I am a genius mentality.
Some sponsors in 2019-2021 had liquidity events (sold the property) and made alot of money and many started thinking if they could just do it on a bigger scale. And so a lot of the sponsors who bought a deal in 2019 and sold in 2021 when the cap rates were compressed made a bunch of money, but you only did a $10 million deal, so you didn't make a ton of money. So then they went from the $10 million deal to a 50 million deal and then thinking next deal will be 100 million and I will get rich. It just kept going.
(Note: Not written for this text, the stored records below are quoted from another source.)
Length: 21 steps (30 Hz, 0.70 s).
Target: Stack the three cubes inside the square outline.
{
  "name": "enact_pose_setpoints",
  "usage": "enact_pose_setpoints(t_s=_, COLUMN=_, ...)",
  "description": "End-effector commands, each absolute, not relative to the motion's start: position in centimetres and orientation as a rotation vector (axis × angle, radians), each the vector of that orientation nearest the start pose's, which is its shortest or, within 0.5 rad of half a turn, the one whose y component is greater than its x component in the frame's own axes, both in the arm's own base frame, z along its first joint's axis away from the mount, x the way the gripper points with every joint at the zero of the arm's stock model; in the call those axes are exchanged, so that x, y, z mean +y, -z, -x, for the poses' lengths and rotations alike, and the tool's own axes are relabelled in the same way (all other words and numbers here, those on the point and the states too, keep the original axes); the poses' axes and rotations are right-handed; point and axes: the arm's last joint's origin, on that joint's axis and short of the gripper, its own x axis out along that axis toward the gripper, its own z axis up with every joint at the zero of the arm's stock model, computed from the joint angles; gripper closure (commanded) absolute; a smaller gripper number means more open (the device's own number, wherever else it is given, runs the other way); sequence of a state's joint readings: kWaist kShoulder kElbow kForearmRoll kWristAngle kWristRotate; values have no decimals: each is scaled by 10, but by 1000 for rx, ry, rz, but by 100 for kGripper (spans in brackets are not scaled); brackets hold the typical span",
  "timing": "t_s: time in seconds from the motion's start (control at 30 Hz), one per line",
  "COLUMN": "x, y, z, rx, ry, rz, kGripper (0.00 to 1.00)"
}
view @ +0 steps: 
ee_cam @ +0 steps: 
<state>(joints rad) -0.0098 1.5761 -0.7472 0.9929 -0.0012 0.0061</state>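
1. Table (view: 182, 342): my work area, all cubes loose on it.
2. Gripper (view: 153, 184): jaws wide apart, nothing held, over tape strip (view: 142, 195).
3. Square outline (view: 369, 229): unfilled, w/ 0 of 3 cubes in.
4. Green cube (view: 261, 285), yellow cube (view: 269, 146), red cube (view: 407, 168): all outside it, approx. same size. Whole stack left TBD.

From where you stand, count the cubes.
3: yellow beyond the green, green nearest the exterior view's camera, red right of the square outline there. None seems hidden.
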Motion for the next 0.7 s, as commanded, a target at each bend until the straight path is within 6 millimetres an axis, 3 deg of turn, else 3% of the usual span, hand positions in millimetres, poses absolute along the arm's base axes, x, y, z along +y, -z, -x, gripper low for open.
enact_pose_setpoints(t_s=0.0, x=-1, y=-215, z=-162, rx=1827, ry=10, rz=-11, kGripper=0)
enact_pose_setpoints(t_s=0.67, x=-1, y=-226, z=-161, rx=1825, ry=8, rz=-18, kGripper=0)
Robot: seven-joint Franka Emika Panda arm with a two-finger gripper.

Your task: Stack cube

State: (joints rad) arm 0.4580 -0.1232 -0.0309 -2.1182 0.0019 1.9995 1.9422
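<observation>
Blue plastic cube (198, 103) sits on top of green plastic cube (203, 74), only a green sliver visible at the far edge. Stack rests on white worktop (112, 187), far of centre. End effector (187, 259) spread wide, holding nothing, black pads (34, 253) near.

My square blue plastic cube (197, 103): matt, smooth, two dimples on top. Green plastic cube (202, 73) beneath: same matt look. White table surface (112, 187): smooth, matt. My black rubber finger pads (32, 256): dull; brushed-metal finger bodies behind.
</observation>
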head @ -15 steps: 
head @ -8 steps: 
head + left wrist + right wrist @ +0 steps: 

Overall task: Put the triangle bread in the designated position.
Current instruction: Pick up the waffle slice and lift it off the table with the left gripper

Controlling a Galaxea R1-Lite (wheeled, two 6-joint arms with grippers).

In addition, many syndicators were making money not only on the promote that they made when selling the deal, but also on the acquisition fees and the acquisition fees were based on the purchase price. So why not do a bigger deal? It takes the same amount of work, and a lot of these deals could run better with the management company, etc. But the problem is that these deals, when they're upside down and they are large, a lot of these owners just cannot feed them for long. So if you have a 5 million loan and you can't make the debt service, you can sort of struggle along and figure it out and raise a small amount of money. However, if you have a 50 million loan and it's upside down, it is very hard to service the debt and continue to feed the beast.
Summary
At this point, the jury is not out and we will see what type of stress these bridge loans will put on the market in the next 12-18 months or so. It seems as if many of the lenders are willing to work with the borrowers (sponsors) but how long can you kick the can down the road. The lenders will not want the property back in 2024 with so many coming on the market.
Right now cap rates are lower than the interest rates (negative leverage) and this makes it difficult to buy a multifamily and have it cash flow. Also many sellers are not willing to sell because they would be taking large losses and therefore not many deals are getting done today.